Friday, January 21, 2022

Cardiology & Cardiovascular Surgery: Intersections in Alabama

Today I'm posting a piece by a guest author, Dr. James Boogaerts of the UAB School of Medicine. He discusses the way in which the specialties of cardiology and cardiovascular surgery came to the state-specifically at what is now the UAB Heersink School of Medicine-after World War II.

A more detailed look at some of this history can be found in 

Holman WL, Deas DS Jr, Kirklin JK. Cardiothoracic Surgery at the University of Alabama at Birmingham (UAB): A Legacy of Innovation, Education, and Contributions. Semin Thorac Cardiovasc Surg. 2020 Winter;32(4):606-616

A good overview of the state's medical history is Howard Holley's 1983 book, A History of Medicine in Alabama. 

I would like to thank Dr. Boogaerts for allowing me to add his piece to AlabamaYesterdays. I have added a few images and notes at the end. 
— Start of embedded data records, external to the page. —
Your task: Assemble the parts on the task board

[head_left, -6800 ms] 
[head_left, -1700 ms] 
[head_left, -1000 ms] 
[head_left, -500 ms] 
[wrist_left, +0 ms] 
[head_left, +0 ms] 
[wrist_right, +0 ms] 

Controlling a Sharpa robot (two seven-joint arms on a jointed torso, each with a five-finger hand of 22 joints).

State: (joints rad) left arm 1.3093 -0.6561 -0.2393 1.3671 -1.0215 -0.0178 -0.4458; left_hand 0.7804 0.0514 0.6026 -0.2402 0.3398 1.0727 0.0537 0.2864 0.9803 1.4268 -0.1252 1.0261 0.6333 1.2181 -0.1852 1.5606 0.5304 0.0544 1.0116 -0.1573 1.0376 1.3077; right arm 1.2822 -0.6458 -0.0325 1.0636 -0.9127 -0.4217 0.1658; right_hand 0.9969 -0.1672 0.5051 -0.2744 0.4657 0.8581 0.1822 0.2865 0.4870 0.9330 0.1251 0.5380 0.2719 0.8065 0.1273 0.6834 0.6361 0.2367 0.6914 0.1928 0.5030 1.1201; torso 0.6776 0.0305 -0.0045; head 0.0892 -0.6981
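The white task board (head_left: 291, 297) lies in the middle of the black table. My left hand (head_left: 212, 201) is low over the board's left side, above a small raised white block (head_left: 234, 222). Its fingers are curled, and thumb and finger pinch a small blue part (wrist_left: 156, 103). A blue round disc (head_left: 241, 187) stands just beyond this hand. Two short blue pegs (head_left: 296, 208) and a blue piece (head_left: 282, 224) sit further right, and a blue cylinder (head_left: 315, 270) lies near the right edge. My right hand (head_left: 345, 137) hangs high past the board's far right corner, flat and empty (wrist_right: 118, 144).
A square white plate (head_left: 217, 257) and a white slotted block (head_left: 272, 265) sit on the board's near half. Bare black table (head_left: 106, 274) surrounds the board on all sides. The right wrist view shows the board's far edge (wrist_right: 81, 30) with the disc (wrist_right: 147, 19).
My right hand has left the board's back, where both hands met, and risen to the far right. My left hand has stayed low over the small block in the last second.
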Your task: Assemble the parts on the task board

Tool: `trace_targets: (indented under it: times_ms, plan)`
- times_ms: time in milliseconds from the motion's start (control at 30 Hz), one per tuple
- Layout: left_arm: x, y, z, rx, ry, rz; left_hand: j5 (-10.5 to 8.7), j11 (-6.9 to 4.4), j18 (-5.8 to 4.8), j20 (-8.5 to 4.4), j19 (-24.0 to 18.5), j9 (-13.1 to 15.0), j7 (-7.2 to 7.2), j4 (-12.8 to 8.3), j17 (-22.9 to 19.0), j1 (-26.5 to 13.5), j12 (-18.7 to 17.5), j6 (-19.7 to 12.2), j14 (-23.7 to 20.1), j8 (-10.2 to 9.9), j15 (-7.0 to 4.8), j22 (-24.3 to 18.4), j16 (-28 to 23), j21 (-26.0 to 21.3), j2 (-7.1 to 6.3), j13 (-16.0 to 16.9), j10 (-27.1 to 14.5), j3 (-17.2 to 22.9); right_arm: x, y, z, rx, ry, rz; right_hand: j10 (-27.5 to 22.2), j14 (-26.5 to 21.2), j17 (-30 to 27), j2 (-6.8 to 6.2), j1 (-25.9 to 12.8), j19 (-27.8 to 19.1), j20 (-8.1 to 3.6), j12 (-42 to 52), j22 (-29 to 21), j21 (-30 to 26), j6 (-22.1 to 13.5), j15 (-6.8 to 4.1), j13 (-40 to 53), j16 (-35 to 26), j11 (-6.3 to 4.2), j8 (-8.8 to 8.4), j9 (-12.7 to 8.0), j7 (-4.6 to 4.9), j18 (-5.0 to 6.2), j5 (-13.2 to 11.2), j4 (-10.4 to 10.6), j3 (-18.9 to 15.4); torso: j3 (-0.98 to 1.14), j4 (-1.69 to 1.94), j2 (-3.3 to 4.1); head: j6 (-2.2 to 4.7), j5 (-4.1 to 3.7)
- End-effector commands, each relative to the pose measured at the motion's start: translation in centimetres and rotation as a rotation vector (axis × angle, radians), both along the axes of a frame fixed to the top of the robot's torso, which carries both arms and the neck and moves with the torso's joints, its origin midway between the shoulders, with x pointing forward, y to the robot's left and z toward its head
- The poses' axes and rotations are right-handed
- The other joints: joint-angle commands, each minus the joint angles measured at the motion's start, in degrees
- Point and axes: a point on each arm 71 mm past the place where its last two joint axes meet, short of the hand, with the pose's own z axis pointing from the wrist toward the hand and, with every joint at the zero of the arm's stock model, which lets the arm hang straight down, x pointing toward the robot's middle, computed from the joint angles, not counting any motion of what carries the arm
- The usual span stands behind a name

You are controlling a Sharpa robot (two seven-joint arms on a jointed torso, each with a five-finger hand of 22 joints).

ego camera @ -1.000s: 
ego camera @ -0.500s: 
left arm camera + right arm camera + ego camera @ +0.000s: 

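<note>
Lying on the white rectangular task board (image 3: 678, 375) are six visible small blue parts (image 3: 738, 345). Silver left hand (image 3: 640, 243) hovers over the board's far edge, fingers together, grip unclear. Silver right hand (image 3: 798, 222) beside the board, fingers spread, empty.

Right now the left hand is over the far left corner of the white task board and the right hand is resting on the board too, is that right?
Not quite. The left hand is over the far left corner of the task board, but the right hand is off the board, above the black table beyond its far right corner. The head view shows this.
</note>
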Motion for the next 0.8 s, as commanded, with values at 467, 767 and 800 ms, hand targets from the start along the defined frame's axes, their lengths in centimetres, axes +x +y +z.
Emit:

Much of Alabama's medical history is poorly documented. I've written quite a few related posts on this blog; you can find links to some of them here



History of Cardiology and Cardiovascular Surgery

-  Intersections in Alabama -





James Boogaerts, M.D., Ph.D.
Assistant Professor
UAB Division of Cardiovascular Disease

Received his Ph.D. & M.D. from LSU Medical Center in New Orleans, completed his residency and a cardiology fellowship at UAB 1984-90

  

     Dr. John Burrett, first cardiologist in Alabama, arrived in Birmingham in 1946. Dr. Burrett had lived on East 88th Street in Manhattan when he graduated in 1937 from New York Medical College, where his father was dean. He subsequently moved to Boston and worked in the physiology lab of Dr. Walter B. Cannon at Harvard, then trained as a cardiology fellow with Dr. Paul Dudley White, who had begun the first cardiology service in the U.S., at the Massachusetts  General Hospital, in 1916.  Dr. Burrett and Dr. White co-published a research article on congenital heart disease in 1945.

 


John Burrett 



Paul Dudley White           

 

     One question regarding the John Burrett story is why an established physician from the Northeast would move to the South in the mid-40s and join the faculty of the Medical College of Alabama, which had moved in 1945 from Tuscaloosa to Birmingham.  The facts are that Dr. Burrett had met Dr. Joseph Donald, an Alabama surgeon, during his military service and he had met and married a nurse, Clara Bray, who was training in Manhattan.  Her home was in Orlando, Florida, but her extended family was from Georgia.

 


Tinsley Harrison



Al Blalock



Vivien Thomas 



     Tinsley Harrison came to UAB in 1950.  His roommate and close friend during med school and residency at Johns Hopkins (in the 1920s) was Alfred Blalock, who performed the first-ever elective cardiovascular surgery on November 29, 1944, with VivienThomas talking him through the operative procedure.  Two decades later, Levi Watkins - by happenstance - followed the pathway of Vivien Thomas to Vanderbilt and later to Johns Hopkins. Levi Watkins enrolled in Vanderbilt School of Medicine in 1966 and then moved through Johns Hopkins as a surgical resident and joined the faculty at Hopkins as a cardiac surgeon.     


   


Dr. Levi Watkins



Luther Hill



Michael DeBakey





John W. Kirklin

 Earlier, Luther Hill had performed the first successful emergency cardiac surgery in the U.S. - in Montgomery, Alabama in 1902 - when he sutured the heart of patient with a penetrating stab wound.  Michael DeBakey, while a medical student at Tulane in New Orleans, pioneered use of the roller pump for blood transfusions in the 1930s; the roller pump was later used in the first heart-lung bypass machine in 1953.  In 1955, while at Mayo Clinic, significant improvements were made by John Kirklin and his team.  Kirklin was recruited to UAB in Birmingham in 1966.





Dr. Andreas Gruentzig 


     Andreas Gruentzig arrived at Emory School of Medicine in Atlanta in 1980.  One of his cardiology fellows was Gary Roubin.  While on faculty at Emory, Roubin pioneered development of the intracoronary stent.  He came to UAB in 1989.



Dr. Gary Roubin      

 


      Contributions of physicians working in Alabama, Louisiana, Tennessee, and Georgia - Luther Hill, Tinsley Harrison, Michael Debakey, Al Blalock, Vivien Thomas, John Kirklin, Levi Watkins, Andreas Gruentzig, and Gary Roubin - are thus connected to both early and recent pivotal events in cardiology and cardiovascular surgery.


 

See   *pump*  and   *balloon*  and   *stent*  pages





Article by Burrett, White and others published in the July 1942 issue of the Journal of Clinical Investigation while Burrett worked in White's lab in Boston. 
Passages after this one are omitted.